Suddenly, it occurred to me precisely what I’d just absentmindedly blurted out. All those years of hiding it, and it had only taken one, somewhat painful, fall off a bike to squeak it free. “Maybe. Or maybe I was talking about the squirrel. Which would be weird, I know, but I can’t erase what I just said. So ignore my silliness. It’s the sight of blood. I get squeamish. Besides, every girl in the whole damn neighborhood had a crush on you. I was just following the crowd.” I glanced back toward the shrubs. “Topic change. Did the squirrel make it?”

Caden pushed a loose strand of my hair back off my face. “Yep. He might have to change his squirrel underpants after that close call, but he made it thanks to your quick maneuver. Not many people would throw themselves onto the hard, unforgiving cement just to avoid hitting a ground squirrel, but that’s one of the things I’ve always loved about you, Trinket.” He stood up, and his giant shadow cooled me briefly. “Should I help you up?”

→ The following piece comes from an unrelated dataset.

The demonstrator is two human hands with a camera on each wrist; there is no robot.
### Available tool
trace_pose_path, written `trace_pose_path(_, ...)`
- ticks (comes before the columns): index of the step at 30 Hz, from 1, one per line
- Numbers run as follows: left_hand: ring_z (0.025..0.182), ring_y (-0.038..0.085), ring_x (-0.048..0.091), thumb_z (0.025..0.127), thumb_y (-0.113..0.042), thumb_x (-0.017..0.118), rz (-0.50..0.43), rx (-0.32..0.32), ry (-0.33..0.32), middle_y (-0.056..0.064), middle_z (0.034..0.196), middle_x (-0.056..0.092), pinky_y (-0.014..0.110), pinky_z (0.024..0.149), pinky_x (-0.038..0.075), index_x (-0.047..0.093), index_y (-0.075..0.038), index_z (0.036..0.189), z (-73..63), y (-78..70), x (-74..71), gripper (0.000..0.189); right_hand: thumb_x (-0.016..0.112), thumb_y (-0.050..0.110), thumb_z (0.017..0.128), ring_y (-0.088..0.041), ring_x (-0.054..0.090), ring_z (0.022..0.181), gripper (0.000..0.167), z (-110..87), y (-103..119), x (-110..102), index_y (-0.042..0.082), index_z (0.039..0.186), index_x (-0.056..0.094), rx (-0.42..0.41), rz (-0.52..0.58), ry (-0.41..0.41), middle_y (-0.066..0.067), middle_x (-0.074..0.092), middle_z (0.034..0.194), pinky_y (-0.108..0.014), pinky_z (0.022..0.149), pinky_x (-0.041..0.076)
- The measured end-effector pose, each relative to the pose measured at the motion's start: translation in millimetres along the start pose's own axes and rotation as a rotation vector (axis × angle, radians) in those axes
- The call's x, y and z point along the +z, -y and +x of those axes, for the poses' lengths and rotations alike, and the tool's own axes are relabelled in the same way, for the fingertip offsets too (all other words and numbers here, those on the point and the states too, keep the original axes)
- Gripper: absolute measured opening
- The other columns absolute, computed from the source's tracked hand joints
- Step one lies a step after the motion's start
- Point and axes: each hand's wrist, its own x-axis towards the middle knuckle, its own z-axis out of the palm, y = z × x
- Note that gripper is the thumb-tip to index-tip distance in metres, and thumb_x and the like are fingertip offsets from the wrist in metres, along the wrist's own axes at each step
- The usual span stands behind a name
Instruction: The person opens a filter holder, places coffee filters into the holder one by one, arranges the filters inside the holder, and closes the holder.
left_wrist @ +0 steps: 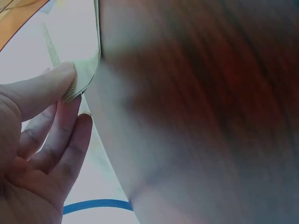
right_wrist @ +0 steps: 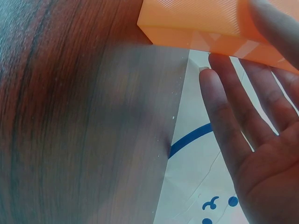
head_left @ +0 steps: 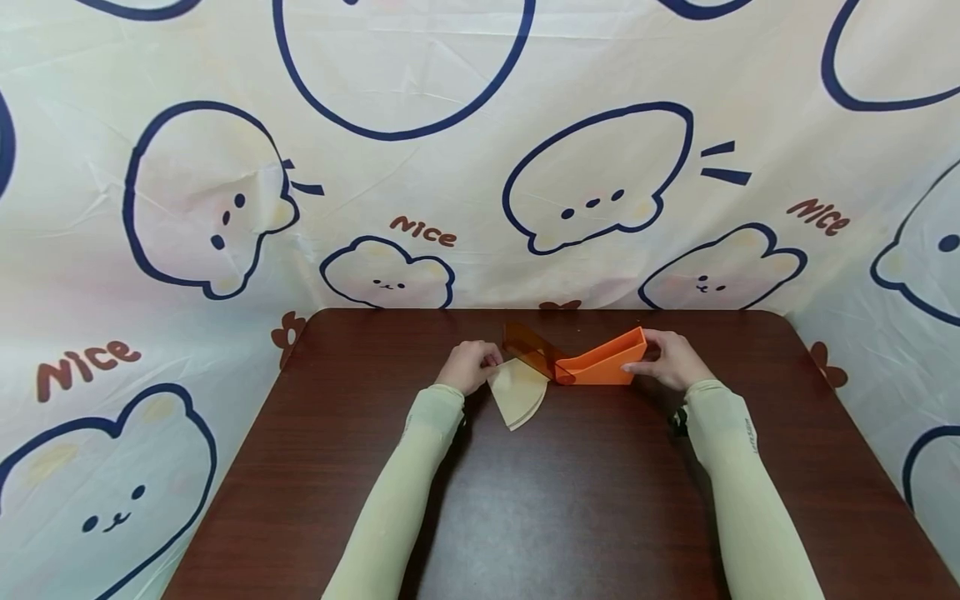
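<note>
The left hand (head_left: 470, 367) is pinching pale folded paper (head_left: 517, 396) between thumb and fingers just below the head frame's centre; the right hand (head_left: 669, 360), part-curled, is gripping an orange case (head_left: 600, 364) right of centre, its amber lid (head_left: 531, 347) standing open. Handling paper beside the case seems the current step; the next move probably calls for keeping the case steady.

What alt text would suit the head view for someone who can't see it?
A left hand pinches pale, fan-shaped paper while the right hand grips an orange box with its see-through brown lid open, at a dark wooden table. The pale backdrop shows cartoon animals and the word "Nice".
</note>
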Motion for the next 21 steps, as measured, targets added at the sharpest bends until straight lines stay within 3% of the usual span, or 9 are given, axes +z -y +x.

I didn’t answer, still feeling flustered by my earlier confession.

Caden walked behind me. His hands circled my waist, and he lifted me to my feet. My back pressed against his chest, and for a fleeting second, he held me like that, as if we were more than just two old friends, as if heat and emotion and something even deeper, floated between us. Our bodies stayed close as if a powerful magnet held them together. I was that teenage girl again, hopelessly in love with the boy across the street and nearly dizzy with the notion of standing in his arms. Only this time was different. This time he held me back, as if he wasn’t ready to let me go easily.

Reluctantly, he lowered his arms. I stepped forward, away from the magnetic field, away from the heat of his body. I turned around to face him. Caden looked just as stricken as I felt. It had been one of those strange moments in time, when it seemed that something unspoken and significant had passed between us, only neither of us could understand it.

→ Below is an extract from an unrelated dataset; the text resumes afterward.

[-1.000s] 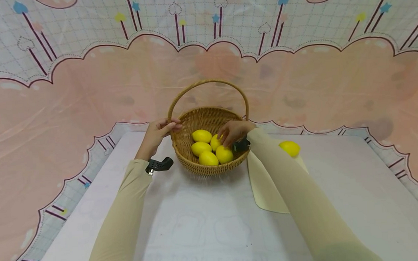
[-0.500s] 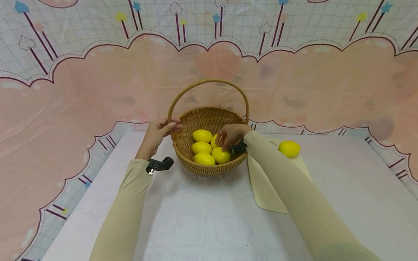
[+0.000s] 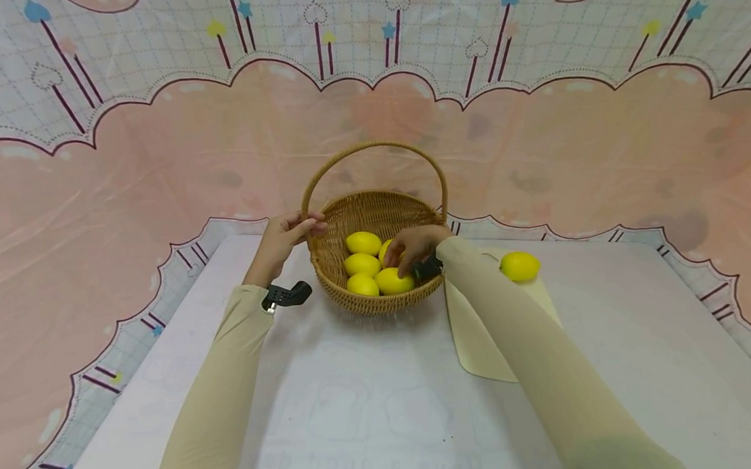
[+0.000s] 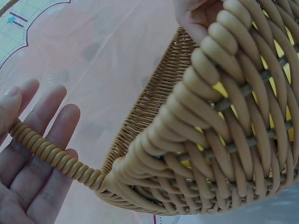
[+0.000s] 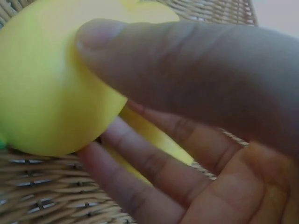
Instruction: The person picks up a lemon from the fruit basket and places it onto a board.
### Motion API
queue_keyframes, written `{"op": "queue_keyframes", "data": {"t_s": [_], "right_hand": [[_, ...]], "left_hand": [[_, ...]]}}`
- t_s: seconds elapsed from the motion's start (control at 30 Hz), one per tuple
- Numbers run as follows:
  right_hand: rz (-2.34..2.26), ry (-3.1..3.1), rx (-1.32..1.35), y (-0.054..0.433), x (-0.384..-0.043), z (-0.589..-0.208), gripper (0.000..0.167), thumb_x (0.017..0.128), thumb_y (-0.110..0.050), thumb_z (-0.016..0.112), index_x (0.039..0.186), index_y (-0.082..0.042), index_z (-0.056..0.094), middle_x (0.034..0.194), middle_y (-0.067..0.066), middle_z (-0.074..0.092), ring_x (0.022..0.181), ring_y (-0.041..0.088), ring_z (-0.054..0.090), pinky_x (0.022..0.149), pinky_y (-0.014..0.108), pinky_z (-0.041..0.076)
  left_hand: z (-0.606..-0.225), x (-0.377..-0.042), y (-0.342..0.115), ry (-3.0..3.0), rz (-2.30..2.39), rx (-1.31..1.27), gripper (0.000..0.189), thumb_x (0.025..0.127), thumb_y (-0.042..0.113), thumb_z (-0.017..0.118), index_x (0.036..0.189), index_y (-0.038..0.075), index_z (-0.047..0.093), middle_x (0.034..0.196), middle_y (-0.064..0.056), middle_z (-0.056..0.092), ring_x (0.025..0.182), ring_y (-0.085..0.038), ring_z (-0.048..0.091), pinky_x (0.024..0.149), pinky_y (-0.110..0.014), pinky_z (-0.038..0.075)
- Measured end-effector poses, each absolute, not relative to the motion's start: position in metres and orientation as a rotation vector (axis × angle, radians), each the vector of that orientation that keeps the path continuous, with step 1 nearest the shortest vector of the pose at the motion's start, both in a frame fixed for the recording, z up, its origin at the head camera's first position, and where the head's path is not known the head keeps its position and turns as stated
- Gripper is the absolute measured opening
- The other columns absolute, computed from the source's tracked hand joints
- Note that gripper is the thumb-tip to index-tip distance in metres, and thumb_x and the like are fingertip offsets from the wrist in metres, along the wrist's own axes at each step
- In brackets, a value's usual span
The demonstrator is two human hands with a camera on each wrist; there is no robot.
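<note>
A wicker basket (image 3: pixel 370 305) with an arched handle (image 3: pixel 370 145) holds several yellow lemons (image 3: pixel 361 265). My left hand (image 3: pixel 282 241) grips the handle's left base; in the left wrist view the handle (image 4: pixel 56 156) lies between thumb and fingers. My right hand (image 3: pixel 417 245) is inside the basket at its right. In the right wrist view its thumb (image 5: pixel 154 60) lies on a lemon (image 5: pixel 42 88), with other fingertips at the lemon's underside, pinching it. Another lemon behind is partly covered by the right hand.
One more lemon (image 3: pixel 519 266) sits outside the basket, on the far part of a cream cloth-like piece (image 3: pixel 482 350) at the right. A white table (image 3: pixel 360 407) lies below, and a patterned pink backdrop (image 3: pixel 215 144) rises behind the basket.
The right hand has shifted slightly left, and the front right lemon has turned and slid left with it. The front lemon beside it has moved left too. The left hand stays put.
</note>
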State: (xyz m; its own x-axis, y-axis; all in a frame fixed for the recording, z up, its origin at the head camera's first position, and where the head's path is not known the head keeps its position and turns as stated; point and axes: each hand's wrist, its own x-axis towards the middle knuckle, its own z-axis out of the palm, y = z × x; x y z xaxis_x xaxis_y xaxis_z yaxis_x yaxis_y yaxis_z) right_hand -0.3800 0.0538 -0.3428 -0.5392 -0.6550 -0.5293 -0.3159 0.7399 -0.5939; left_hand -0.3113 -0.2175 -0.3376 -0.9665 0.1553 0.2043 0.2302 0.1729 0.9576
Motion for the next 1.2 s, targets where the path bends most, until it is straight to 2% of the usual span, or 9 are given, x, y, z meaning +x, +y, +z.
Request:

I leaned over and looked down at my knees. Thin rivers of blood trickled down both shins. “Great. I’m going to have to wear bandages on my knees. That won’t be humiliating. I wonder if my mom still has my Hello Kitty bandages in her medicine cabinet. I might as well go all out on feeling like a little kid again.”

“They don’t look too bad, but we need to get you cleaned up. Then I’ll ride back and get my truck.” Without warning he swept me up into his arms.

“Oh, wow, was not expecting this.” I wrapped my arm around his neck and relaxed in his strong arms as he carried me toward the abandoned depot. I sniffed the soapy fragrance on his skin. “You smell good, by the way.” I dangled my feet in the air as my legs hung over his arm. “This is nice. I’m already plotting my next embarrassing kerplunk in my head just so this can happen again.” The moment of hot tension, when I’d stood against him, had vanished but nothing seemed quite the same. I was flirting, blatantly flirting, with Caden, and I couldn’t seem to switch it off. I’d let loose with the crush reveal, and it seemed I wasn’t going to be able to tuck away those feelings anymore. Caden still stirred every one of my senses. I hadn’t expected it. I hadn’t considered that my admiration for him would still be so strong after so much time had passed, but it was still there, every ounce of it.